> [Assignment]: Between the line containing "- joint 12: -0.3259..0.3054" and the line containing "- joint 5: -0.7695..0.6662" lies a run of lines; give that run again exactly, with both of those lines, and nothing else from the entries below.

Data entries
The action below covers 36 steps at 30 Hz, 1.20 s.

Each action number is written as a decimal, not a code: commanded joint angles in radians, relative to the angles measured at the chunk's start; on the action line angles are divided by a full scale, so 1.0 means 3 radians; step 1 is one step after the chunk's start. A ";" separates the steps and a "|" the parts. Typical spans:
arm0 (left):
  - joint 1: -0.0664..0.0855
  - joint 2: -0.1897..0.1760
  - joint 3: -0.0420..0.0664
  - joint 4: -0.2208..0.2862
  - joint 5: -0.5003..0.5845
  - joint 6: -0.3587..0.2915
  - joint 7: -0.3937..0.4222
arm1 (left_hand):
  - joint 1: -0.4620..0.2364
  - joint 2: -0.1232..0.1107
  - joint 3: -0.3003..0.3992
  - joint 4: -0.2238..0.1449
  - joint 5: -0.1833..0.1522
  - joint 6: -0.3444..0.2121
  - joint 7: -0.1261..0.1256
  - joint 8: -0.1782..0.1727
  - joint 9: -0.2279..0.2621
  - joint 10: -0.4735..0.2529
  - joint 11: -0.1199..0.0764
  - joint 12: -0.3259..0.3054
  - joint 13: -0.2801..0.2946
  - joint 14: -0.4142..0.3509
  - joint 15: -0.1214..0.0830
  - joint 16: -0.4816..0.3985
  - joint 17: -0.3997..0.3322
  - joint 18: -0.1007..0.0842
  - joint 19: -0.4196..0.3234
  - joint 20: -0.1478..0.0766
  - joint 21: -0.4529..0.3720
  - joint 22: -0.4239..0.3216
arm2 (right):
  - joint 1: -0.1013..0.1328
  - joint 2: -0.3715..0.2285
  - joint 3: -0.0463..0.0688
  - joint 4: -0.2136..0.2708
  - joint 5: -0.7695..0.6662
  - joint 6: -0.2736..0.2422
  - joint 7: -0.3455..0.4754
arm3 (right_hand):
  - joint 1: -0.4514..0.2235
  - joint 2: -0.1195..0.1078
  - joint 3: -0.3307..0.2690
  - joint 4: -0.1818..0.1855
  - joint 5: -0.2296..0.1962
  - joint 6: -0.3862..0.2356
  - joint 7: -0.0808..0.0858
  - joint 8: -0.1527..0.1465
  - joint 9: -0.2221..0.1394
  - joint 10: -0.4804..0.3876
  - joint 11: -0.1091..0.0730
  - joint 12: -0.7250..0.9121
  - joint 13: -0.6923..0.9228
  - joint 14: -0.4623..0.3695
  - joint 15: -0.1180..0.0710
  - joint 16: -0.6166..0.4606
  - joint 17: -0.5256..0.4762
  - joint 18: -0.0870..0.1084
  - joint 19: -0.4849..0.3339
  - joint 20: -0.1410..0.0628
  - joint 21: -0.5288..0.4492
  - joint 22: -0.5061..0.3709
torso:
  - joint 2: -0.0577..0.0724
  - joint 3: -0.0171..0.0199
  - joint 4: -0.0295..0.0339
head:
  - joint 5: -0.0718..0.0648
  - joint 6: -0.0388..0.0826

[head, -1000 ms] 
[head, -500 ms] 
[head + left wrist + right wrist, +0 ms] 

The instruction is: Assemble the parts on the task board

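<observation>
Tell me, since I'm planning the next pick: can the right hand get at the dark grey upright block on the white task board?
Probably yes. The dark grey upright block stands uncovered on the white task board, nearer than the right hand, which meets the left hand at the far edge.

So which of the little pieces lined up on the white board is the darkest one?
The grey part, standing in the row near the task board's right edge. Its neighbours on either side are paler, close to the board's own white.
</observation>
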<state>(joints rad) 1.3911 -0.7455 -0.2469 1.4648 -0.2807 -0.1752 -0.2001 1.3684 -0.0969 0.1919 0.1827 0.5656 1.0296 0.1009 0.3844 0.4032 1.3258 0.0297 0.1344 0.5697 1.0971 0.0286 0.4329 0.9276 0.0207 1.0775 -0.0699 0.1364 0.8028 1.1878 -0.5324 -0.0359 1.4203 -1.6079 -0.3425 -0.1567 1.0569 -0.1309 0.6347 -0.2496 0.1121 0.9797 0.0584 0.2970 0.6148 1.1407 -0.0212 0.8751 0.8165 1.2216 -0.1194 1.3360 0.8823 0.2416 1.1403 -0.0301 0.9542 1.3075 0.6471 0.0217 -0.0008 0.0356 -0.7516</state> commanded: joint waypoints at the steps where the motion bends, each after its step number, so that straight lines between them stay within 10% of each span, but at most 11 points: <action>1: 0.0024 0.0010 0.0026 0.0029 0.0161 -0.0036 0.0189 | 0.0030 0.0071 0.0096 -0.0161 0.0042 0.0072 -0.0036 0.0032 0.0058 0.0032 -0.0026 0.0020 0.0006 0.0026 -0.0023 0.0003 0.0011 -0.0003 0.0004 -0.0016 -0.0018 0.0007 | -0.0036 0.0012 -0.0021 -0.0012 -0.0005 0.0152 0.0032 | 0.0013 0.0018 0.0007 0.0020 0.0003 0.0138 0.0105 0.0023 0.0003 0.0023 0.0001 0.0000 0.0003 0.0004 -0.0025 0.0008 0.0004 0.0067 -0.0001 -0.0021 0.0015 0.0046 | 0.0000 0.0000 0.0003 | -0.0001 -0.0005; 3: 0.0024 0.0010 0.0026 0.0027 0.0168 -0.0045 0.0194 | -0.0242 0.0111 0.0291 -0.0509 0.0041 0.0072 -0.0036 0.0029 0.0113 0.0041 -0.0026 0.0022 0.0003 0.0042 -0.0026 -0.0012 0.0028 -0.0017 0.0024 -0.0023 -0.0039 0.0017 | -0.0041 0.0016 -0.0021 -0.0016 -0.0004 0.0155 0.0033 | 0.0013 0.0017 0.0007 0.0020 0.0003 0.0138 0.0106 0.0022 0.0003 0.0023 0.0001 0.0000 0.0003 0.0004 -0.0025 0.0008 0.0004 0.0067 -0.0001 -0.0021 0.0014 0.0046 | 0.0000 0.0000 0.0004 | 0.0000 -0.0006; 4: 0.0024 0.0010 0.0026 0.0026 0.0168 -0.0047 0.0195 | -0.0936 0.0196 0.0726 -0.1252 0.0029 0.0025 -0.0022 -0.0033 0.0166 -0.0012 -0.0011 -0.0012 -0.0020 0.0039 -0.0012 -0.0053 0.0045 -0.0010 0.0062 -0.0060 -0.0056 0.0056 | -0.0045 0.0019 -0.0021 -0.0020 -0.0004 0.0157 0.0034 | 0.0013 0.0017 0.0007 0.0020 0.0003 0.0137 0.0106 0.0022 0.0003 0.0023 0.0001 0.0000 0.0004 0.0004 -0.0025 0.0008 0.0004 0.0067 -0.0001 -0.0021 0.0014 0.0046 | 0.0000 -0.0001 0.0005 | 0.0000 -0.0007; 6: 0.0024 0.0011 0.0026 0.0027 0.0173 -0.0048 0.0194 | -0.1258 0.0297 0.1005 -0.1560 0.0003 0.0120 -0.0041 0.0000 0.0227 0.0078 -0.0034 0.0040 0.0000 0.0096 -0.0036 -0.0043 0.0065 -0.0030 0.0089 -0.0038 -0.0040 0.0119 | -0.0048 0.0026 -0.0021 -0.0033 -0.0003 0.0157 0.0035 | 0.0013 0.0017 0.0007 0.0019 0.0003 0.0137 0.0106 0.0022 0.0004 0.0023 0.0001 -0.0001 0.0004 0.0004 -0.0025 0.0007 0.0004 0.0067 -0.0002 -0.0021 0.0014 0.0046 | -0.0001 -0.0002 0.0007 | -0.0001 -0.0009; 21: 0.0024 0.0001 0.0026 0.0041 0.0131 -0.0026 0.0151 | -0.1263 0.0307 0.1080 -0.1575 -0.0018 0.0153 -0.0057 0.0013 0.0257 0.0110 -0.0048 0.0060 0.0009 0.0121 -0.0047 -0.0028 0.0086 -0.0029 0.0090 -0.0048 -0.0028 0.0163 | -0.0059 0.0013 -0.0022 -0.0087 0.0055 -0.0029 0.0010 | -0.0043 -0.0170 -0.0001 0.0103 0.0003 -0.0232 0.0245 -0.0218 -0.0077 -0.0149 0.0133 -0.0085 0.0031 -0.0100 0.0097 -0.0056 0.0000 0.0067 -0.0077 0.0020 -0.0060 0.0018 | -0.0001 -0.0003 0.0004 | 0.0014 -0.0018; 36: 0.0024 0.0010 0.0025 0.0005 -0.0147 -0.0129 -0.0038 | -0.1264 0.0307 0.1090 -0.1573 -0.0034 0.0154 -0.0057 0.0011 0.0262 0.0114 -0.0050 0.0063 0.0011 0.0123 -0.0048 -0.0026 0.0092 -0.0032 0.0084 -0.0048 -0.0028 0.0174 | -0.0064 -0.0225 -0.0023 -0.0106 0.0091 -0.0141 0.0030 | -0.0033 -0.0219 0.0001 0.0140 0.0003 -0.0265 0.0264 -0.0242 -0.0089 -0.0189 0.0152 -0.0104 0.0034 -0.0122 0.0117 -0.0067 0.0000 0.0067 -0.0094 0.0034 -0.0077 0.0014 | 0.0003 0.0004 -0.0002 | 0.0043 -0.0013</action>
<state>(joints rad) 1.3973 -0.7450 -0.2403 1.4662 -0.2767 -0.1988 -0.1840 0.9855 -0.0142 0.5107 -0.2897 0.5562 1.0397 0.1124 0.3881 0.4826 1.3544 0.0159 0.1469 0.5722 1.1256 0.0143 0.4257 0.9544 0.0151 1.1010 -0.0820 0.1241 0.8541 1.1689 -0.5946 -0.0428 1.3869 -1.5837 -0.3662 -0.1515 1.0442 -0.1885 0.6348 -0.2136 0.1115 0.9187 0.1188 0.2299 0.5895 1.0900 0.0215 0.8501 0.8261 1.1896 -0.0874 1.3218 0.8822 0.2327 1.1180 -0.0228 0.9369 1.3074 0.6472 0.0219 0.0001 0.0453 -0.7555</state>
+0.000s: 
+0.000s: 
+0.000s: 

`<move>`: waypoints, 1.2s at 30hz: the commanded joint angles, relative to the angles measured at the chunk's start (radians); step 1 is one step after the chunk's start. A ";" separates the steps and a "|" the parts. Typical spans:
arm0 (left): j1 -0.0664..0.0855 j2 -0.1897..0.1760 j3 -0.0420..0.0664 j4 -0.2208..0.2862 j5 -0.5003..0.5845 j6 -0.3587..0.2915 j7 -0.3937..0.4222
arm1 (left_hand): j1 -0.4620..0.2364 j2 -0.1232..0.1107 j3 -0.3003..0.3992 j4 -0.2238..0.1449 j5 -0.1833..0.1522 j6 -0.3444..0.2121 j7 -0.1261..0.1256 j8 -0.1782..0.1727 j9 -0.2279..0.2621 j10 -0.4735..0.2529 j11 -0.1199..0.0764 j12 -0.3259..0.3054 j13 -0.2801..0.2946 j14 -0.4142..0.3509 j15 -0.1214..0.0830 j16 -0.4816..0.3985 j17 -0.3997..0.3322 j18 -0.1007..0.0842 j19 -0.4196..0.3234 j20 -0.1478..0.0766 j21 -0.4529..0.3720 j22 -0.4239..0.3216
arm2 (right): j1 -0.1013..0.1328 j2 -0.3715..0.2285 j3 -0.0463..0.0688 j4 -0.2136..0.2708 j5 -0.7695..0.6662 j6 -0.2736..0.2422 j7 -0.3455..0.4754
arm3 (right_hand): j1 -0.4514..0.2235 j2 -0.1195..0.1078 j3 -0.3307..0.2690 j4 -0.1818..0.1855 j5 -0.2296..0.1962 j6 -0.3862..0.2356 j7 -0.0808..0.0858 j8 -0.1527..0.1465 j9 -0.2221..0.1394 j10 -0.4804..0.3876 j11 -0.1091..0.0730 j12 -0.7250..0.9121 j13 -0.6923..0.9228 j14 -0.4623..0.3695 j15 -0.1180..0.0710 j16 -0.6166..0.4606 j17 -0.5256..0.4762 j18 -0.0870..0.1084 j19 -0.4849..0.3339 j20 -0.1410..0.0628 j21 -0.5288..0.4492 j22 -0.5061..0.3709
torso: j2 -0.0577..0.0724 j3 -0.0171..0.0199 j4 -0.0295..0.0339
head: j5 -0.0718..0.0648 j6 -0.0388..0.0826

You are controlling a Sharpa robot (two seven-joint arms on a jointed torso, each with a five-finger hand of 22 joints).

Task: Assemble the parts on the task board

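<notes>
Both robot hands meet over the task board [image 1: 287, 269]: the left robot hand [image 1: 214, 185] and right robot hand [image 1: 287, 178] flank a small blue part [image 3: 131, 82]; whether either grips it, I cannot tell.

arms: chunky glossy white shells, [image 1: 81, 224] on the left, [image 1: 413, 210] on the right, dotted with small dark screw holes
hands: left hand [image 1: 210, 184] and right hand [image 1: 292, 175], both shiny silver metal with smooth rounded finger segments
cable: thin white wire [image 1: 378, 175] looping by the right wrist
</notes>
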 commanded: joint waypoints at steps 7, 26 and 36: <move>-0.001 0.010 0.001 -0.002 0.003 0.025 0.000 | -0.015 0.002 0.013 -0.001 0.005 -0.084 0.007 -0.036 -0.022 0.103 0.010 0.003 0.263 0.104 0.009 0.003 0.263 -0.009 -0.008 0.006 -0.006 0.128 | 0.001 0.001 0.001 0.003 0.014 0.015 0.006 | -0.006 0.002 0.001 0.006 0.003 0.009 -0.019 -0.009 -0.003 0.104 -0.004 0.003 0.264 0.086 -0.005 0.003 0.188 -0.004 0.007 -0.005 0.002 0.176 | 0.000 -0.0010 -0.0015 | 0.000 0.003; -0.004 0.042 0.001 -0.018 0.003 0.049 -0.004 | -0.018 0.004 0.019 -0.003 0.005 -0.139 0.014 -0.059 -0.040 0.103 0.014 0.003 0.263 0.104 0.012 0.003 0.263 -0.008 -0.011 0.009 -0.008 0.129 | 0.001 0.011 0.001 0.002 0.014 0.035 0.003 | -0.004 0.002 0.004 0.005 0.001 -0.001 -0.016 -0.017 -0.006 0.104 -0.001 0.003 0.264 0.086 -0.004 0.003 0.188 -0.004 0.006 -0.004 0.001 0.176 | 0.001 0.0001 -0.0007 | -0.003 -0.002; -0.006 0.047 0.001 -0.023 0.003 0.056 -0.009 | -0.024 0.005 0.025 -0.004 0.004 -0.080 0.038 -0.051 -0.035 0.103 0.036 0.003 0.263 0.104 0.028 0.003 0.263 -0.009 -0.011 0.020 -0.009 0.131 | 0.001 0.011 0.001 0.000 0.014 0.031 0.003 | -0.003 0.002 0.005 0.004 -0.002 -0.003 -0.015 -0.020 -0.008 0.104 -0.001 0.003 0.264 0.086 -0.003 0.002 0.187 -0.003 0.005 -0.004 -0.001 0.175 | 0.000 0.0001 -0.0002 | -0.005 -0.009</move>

> [Written solution]:
  - joint 12: -0.3259..0.3054
  - joint 13: -0.2801..0.2946
  - joint 14: -0.4142..0.3509
  - joint 15: -0.1214..0.0830
  - joint 16: -0.4816..0.3985
  - joint 17: -0.3997..0.3322
  - joint 18: -0.1007..0.0842
  - joint 19: -0.4196..0.3234
  - joint 20: -0.1478..0.0766
  - joint 21: -0.4529..0.3720
  - joint 22: -0.4239..0.3216
arm2 (right):
  - joint 1: -0.1013..0.1328
  - joint 2: -0.3715..0.2285
  - joint 3: -0.0463..0.0688
  - joint 4: -0.2136..0.2708
  - joint 5: -0.7695..0.6662

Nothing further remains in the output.